Road rage is a leading cause of accidents.
Even in those accidents that do not result in injury, road rage can be linked as a causing factor. More recent data from the National Highway Traffic Safety Administration (NHTSA) revealed that 94% of all traffic accidents are caused by driver error. Of those accidents, 33% could be linked to behaviors typically assigned to road rage, such as illegal maneuvering or misjudging the intent of another driver.
Road rage leads to injuries, even deaths.
Back in 1990, the AAA Foundation for Traffic Safety conducted a study of over 10,000 traffic accidents linked to driver violence. Over a seven-year period, AAA found over 12,500 injuries could be linked to these acts. Road rage could also be linked to 218 deaths, mostly deliberate murders conducted by angry drivers. That number has been steadily increasing at a rate of 7% each year.
In fact, data gathered by SafeMotorist.com indicates that 66% of recent traffic fatalities can be linked to aggressive driving. More disturbingly, 37% of those fatalities were found to be caused by a firearm, rather than a typical accident. This shines a light on the fact that road rage often does not end once a driver is off the road or outside their car.
Many victims turn into aggressors themselves.
During a recent poll conducted by AAA, half of drivers who shared road rage stories admitted to engaging in aggressive behavior in response. This type of active engagement leads to more accidents, and sadly more deaths. Both AAA and NHTSA warn drivers to avoid giving in to the temptation to seek revenge or intimidate aggressive drivers. This kind of behavior often escalates a minor incident into dangerous combative driving, which can put even more drivers at risk.

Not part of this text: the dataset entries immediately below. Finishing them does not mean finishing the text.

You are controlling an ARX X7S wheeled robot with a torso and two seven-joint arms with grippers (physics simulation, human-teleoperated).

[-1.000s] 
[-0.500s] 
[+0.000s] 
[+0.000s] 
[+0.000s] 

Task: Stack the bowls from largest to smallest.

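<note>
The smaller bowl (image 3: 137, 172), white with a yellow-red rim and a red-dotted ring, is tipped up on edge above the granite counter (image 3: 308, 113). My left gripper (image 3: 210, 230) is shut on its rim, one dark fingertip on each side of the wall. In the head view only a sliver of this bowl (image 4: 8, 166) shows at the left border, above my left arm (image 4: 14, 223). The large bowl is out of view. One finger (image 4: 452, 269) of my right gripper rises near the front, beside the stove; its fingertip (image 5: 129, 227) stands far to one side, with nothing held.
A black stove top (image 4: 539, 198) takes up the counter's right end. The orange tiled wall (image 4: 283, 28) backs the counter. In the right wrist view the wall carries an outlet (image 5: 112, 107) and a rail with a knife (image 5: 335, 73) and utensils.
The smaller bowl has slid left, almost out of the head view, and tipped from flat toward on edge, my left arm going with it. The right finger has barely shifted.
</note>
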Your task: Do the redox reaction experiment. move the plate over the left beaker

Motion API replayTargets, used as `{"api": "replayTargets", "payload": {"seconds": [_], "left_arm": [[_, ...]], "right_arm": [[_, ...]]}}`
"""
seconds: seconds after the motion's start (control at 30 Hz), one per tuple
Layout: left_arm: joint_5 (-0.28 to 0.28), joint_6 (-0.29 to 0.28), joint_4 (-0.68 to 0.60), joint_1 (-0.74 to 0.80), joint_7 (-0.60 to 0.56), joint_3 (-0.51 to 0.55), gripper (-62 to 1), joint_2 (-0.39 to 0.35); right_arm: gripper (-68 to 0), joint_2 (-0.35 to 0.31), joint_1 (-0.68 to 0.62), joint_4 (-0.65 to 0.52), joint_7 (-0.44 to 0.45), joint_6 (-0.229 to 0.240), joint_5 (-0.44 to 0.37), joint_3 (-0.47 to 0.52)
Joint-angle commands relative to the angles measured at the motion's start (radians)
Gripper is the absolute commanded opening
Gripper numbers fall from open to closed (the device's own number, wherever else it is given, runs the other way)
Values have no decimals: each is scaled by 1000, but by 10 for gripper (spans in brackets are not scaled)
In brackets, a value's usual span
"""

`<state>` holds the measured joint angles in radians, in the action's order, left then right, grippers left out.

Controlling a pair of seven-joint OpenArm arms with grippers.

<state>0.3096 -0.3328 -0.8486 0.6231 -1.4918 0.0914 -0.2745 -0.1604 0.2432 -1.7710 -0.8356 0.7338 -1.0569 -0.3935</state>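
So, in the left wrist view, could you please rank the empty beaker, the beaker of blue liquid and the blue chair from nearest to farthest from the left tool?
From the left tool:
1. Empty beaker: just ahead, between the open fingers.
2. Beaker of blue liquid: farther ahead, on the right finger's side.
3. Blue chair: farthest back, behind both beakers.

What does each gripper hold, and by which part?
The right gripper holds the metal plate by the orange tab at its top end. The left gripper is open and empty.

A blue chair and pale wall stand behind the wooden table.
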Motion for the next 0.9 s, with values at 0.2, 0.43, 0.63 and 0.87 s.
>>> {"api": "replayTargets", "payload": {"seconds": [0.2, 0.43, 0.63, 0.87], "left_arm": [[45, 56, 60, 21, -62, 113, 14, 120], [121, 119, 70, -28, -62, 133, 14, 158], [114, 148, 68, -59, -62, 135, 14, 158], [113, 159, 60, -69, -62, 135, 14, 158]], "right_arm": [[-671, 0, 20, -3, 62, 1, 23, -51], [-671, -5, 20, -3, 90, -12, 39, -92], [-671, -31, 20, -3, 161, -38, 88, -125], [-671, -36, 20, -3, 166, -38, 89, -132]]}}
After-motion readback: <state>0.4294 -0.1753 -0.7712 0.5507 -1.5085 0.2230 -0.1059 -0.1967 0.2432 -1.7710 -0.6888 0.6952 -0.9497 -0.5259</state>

AAA says there are some simple ways drivers can avoid encountering road rage. When asked what behaviors anger drivers the most, they cite cutting off, driving slow in the left lane, and tailgating as major offences that incite road rage. Avoiding these behaviors reduces a driver’s risk of angering another.
If someone does incite another driver into road rage, the most important thing to remember is “Don’t engage.” This means giving the angry driver a lot of room, avoiding eye contact, and (if you need to) finding help in a populated area. Keeping calm and following these steps often discourage aggressive drivers from engaging in more dangerous behavior.
High-anger driving can be managed.
People who experience bouts of road rage often have internal reasons for outbursts. This behavior has been linked to factors such as stress at home or work and behavioral imbalances such as impulsiveness. New research has found that chronically angry drivers who seek help, such as therapy, see a dramatic drop in personal road rage incidents.